++++ GIVEN ENTRIES
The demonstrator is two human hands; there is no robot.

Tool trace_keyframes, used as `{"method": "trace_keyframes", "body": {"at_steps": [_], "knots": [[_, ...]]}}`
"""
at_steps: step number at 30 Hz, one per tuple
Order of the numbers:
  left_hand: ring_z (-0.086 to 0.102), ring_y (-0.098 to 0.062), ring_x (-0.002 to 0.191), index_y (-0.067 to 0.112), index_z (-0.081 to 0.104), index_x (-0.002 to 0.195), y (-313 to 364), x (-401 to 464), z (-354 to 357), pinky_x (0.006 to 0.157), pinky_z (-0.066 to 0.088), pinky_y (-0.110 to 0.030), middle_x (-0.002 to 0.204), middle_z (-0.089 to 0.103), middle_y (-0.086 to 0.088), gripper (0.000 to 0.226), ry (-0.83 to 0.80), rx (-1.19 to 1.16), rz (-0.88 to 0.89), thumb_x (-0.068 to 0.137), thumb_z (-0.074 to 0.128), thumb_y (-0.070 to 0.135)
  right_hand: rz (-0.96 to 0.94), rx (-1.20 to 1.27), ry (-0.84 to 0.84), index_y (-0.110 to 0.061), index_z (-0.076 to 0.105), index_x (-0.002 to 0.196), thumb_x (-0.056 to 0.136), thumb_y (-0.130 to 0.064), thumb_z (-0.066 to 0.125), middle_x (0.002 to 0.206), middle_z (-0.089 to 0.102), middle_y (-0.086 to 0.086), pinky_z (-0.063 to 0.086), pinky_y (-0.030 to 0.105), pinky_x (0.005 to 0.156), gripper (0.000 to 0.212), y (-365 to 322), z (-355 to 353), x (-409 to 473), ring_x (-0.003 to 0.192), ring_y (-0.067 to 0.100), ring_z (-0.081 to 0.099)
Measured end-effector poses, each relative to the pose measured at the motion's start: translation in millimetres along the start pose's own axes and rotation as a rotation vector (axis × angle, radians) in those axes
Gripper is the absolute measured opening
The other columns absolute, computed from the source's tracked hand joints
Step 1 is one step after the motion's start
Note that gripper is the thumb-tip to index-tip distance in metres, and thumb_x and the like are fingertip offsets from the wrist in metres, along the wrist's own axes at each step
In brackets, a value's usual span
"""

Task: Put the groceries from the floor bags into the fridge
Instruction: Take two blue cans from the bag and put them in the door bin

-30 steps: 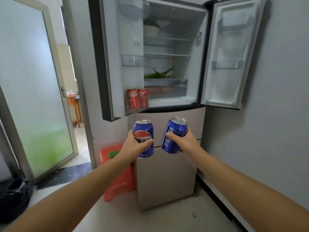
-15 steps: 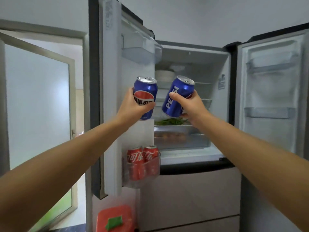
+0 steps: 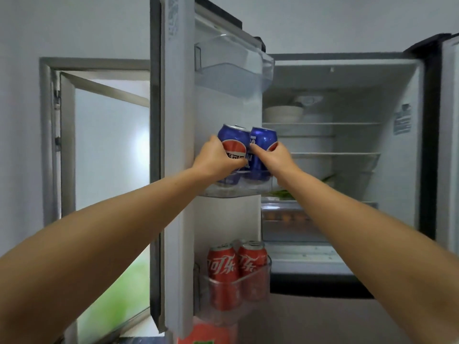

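The fridge stands open with its left door swung towards me. My left hand grips a blue Pepsi can. My right hand grips a second blue Pepsi can. Both cans stand upright, side by side and touching, with their bottoms inside the clear middle door bin. Two red Coca-Cola cans stand in the lower door bin. The floor bags are out of view.
The top door bin holds nothing. Inside the fridge, a white bowl sits on the top shelf, greens lie over a drawer. The right door is open. A red stool stands below; a glass door is left.
Both hands moved the Pepsi cans left and down into the middle bin of the left door, and the cans came together. The camera moved closer to the door.
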State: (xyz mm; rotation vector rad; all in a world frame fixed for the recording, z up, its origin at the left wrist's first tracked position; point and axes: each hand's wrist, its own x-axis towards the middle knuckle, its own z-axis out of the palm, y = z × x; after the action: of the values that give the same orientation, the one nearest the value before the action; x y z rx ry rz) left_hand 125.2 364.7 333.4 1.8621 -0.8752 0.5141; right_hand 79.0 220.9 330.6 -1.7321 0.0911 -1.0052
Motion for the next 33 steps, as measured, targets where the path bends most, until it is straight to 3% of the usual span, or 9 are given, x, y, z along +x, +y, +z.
{"method": "trace_keyframes", "body": {"at_steps": [2,5,10,16,20,22,25,29,33], "knots": [[0.060,-0.022,0.102,0.011,0.044,0.127,2,-3,2,0.088,0.054,-0.037,0.114,0.059,-0.003,0.071,0.005,0.023,-0.018,0.070,0.080,0.034,-0.009,-0.028,-0.026,-0.021,0.056,0.079,0.082,-0.033,0.070,0.087,0.067,0.010,0.053,0.037,0.080,0.018,10,0,0,0.085,0.024,0.064],[0.056,-0.024,0.107,0.010,0.031,0.132,8,-6,3,0.085,0.053,-0.034,0.120,0.051,-0.005,0.078,-0.005,0.081,-0.071,0.075,0.076,0.037,-0.025,-0.004,-0.043,-0.004,0.060,0.107,0.080,-0.039,0.070,0.105,0.068,0.021,0.055,0.045,0.086,0.045,18,2,0,0.094,0.033,0.066],[0.056,-0.023,0.100,0.012,0.021,0.134,17,-11,1,0.082,0.054,-0.036,0.124,0.050,-0.009,0.083,-0.010,0.125,-0.136,0.076,0.075,0.037,-0.057,-0.024,-0.122,-0.012,0.043,0.124,0.078,-0.044,0.071,0.113,0.062,0.007,0.054,0.027,0.069,0.063,23,-4,-2,0.095,0.018,0.064],[0.048,-0.030,0.123,0.015,0.005,0.149,18,-32,8,0.098,0.048,-0.042,0.142,0.034,-0.016,0.095,0.127,0.235,-0.006,0.082,0.070,0.033,-0.092,-0.021,-0.263,-0.014,0.024,0.138,0.087,-0.029,0.065,0.118,0.051,0.000,0.049,0.017,0.065,0.067,26,-19,-13,0.102,0.012,0.055],[0.039,-0.026,0.130,0.017,0.007,0.149,12,-46,15,0.102,0.042,-0.038,0.147,0.026,-0.012,0.091,0.249,0.254,0.068,0.083,0.068,0.030,-0.091,0.039,-0.295,-0.018,0.012,0.148,0.087,-0.030,0.065,0.137,0.045,0.006,0.051,0.032,0.088,0.082,32,-24,-12,0.117,0.018,0.051],[0.035,-0.023,0.133,0.016,0.010,0.149,7,-54,19,0.103,0.040,-0.035,0.149,0.022,-0.010,0.088,0.294,0.292,0.118,0.084,0.068,0.030,-0.060,0.074,-0.297,-0.021,0.000,0.151,0.086,-0.034,0.065,0.146,0.038,0.011,0.045,0.044,0.102,0.092,37,-26,-11,0.129,0.024,0.045],[0.028,-0.021,0.137,0.016,0.011,0.149,0,-70,21,0.108,0.036,-0.035,0.152,0.018,-0.008,0.089,0.321,0.380,0.175,0.083,0.068,0.033,-0.062,0.095,-0.254,-0.023,-0.007,0.150,0.087,-0.041,0.062,0.154,0.025,0.012,0.036,0.047,0.109,0.095,46,-29,-18,0.138,0.027,0.032],[0.029,-0.020,0.136,0.016,0.015,0.148,-1,-97,18,0.109,0.032,-0.031,0.150,0.023,-0.008,0.085,0.284,0.426,0.174,0.084,0.066,0.037,-0.146,0.031,-0.069,-0.022,0.012,0.149,0.088,-0.043,0.059,0.146,0.035,0.010,0.041,0.042,0.104,0.080,51,-37,-38,0.129,0.021,0.040],[0.048,-0.015,0.118,0.015,0.034,0.141,20,-130,-5,0.093,0.040,-0.022,0.134,0.049,-0.006,0.060,0.292,0.375,0.176,0.090,0.060,0.030,-0.379,-0.150,0.055,-0.013,0.044,0.127,0.093,-0.031,0.054,0.118,0.052,0.008,0.045,0.016,0.073,0.040,26,-43,-61,0.095,0.010,0.050]]}}
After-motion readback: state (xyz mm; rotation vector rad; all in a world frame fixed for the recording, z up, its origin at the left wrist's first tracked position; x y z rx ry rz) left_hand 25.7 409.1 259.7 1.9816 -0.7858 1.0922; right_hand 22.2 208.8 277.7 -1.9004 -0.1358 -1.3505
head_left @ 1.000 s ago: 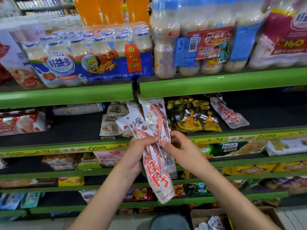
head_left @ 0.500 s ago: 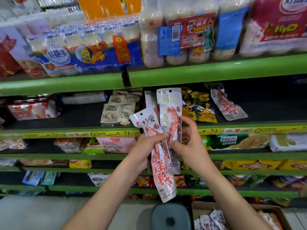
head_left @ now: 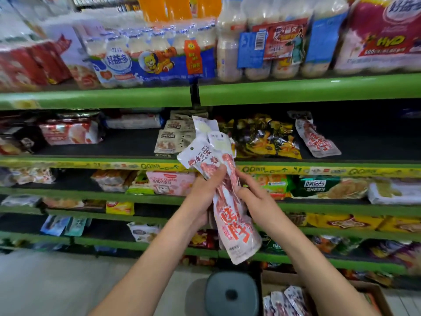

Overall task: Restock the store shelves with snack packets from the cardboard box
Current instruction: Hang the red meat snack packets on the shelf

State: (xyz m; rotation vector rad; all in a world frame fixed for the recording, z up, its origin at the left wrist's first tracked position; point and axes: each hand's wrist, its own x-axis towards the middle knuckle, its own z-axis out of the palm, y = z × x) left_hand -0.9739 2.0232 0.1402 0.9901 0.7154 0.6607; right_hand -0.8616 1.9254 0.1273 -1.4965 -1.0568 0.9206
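Nearest, low right, the cardboard box point(head_left: 373, 293) has glossy packets point(head_left: 284, 302) lying inside. Both hands are up in front of the shelves point(head_left: 296, 92): left hand point(head_left: 205, 192) curled round a bunch of long, shiny white-and-red snack packs point(head_left: 230, 201), right hand point(head_left: 252, 197) pinching the same bunch from the other side. One matching pack point(head_left: 319, 140) lies on the dark shelf behind.
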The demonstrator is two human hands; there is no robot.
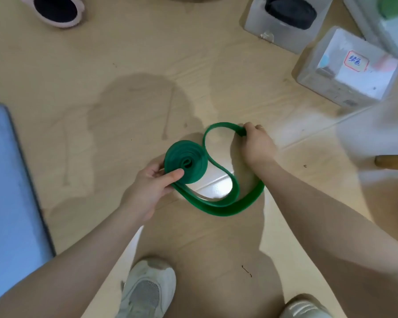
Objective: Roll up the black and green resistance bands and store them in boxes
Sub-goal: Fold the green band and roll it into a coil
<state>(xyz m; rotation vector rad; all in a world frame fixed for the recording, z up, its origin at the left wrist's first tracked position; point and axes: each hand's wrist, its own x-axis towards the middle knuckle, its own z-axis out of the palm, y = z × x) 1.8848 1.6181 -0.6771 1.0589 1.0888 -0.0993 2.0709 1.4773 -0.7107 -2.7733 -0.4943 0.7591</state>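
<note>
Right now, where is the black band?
In the head view, the rolled black band sits inside a clear box at the top right of the floor, beside the labelled box and far beyond the right hand.

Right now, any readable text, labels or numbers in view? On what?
Handwritten blue characters on the red-bordered white sticker atop the translucent plastic box at upper right: too blurred to read with confidence.
No other text, brand or number is visible, including on the green resistance band.

The left hand is gripping the half-rolled green resistance band while the right hand is pinching its loose loop above the floor.
</note>
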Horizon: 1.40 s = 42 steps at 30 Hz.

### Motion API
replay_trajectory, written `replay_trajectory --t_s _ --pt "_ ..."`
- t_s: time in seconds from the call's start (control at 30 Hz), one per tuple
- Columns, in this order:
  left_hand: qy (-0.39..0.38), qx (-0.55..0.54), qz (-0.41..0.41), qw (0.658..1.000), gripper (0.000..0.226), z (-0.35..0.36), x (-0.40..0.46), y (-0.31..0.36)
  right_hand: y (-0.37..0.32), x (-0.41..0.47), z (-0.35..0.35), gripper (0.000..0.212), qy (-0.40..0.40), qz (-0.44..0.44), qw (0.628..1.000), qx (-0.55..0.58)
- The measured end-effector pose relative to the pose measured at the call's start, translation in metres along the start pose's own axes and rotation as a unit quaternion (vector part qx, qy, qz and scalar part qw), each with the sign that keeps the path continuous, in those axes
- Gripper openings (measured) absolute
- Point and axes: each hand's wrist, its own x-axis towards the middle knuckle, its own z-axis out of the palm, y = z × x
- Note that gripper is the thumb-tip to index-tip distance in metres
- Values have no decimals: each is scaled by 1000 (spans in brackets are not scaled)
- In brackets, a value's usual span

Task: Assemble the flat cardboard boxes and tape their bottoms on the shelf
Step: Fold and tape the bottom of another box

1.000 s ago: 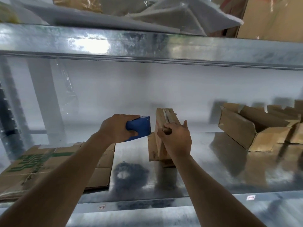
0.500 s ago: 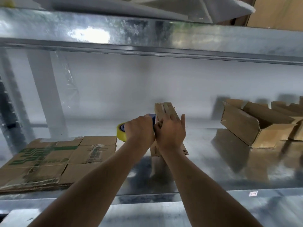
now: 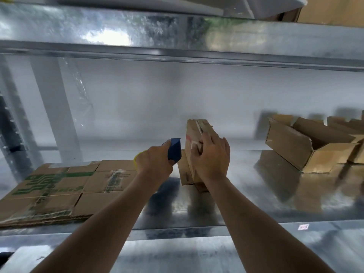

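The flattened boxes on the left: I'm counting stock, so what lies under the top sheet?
Under the top sheet of the flattened boxes, edges of more cardboard show along the front, resting on the metal shelf. How many sheets are stacked there is covered and cannot be counted.

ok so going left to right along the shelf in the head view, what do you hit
flattened cardboard boxes → left hand gripping the blue tape dispenser → upright box held by the right hand → open assembled boxes at the far right
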Motion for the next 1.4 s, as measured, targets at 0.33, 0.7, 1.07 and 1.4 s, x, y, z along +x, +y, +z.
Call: replay_trajectory --t_s 0.33,0.7,1.07,1.4 --pt "-22 -46 26 998 67 14 -18 14 9 13 -54 32 50 -34 997 -52" --pt "-45 -23 49 998 68 24 -34 33 22 -18 -70 35 6 25 995 -97" --pt "-42 54 60 996 67 17 -43 37 37 -24 -91 33 -52 -57 997 14" --pt "44 -174 244 953 44 -7 -36 61 67 -20 -117 29 -132 -120 970 163"
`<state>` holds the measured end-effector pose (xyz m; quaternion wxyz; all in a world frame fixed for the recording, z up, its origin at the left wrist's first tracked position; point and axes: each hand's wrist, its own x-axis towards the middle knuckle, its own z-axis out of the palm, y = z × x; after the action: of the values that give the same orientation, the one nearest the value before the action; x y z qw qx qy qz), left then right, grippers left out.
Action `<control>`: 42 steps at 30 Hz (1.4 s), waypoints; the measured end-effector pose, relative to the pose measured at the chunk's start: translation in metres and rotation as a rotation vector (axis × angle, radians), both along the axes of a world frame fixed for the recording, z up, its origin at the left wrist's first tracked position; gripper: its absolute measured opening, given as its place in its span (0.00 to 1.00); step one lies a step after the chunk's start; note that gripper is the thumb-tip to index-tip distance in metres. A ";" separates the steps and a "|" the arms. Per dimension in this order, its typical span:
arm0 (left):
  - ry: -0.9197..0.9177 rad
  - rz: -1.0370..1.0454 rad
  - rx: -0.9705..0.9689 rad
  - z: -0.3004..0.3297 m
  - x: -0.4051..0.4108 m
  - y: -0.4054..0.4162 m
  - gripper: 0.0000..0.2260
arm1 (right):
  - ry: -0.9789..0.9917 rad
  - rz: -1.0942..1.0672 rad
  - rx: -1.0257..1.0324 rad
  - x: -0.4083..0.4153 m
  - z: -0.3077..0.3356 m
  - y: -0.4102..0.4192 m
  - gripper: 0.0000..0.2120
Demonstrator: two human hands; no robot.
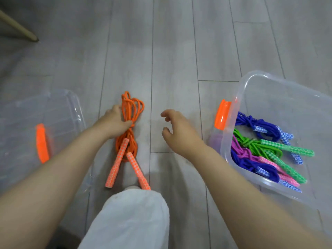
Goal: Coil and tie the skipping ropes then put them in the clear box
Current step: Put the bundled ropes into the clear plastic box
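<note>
Left hand (115,123) wrapped round the middle of the orange skipping rope (129,121), a bundle of smooth round cord lying on the grey plank floor (172,51). Two long handles (125,166) with a white diamond pattern pointing back toward a knee in pale cloth (133,212). Right hand (179,132) in the air beside it, fingers loosely curled, holding nothing. Clear box (269,90) of see-through plastic off to the right, with an orange clip (222,115). Blue, green and pink coiled ropes (260,148) inside, each tied in the middle. Flat clear lid (59,112) on the left with another orange clip (42,142)
</note>
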<state>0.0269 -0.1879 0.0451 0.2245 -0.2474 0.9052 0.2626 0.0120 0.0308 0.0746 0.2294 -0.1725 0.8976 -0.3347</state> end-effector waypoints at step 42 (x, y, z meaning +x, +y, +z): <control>0.373 -0.976 -0.588 -0.070 0.032 -0.018 0.25 | 0.051 0.099 0.529 0.035 -0.108 0.009 0.19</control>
<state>0.0589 -0.2055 -0.0250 0.0786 0.1954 0.9731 -0.0935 0.0473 0.0397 -0.0333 0.2598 -0.1586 0.9498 -0.0722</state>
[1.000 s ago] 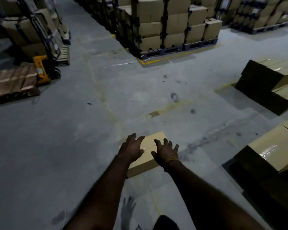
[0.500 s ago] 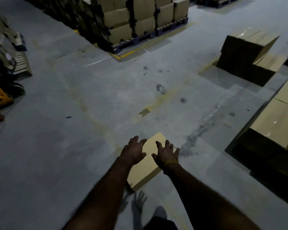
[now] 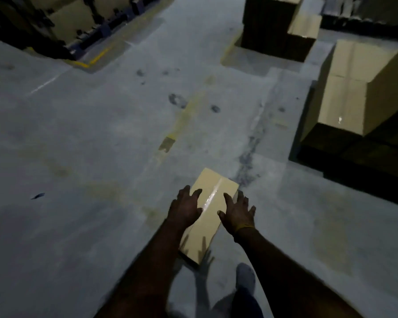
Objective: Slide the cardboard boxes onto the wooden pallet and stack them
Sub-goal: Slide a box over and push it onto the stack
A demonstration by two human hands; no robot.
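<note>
Both my arms reach forward from the bottom of the frame. My left hand point(image 3: 186, 208) and right hand point(image 3: 238, 213) lie flat, fingers spread, lower centre.

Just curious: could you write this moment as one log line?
step: sliding | left hand: open on cardboard box | right hand: open on it | box: on floor | pallet: unseen

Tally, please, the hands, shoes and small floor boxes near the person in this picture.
Hands: 2, left hand and right hand, both flat on the box.
Small box on the floor: 1.
Shoe: 1.
Total: 4.
</note>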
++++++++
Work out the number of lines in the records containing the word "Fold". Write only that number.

▸ EXERCISE OUTPUT
2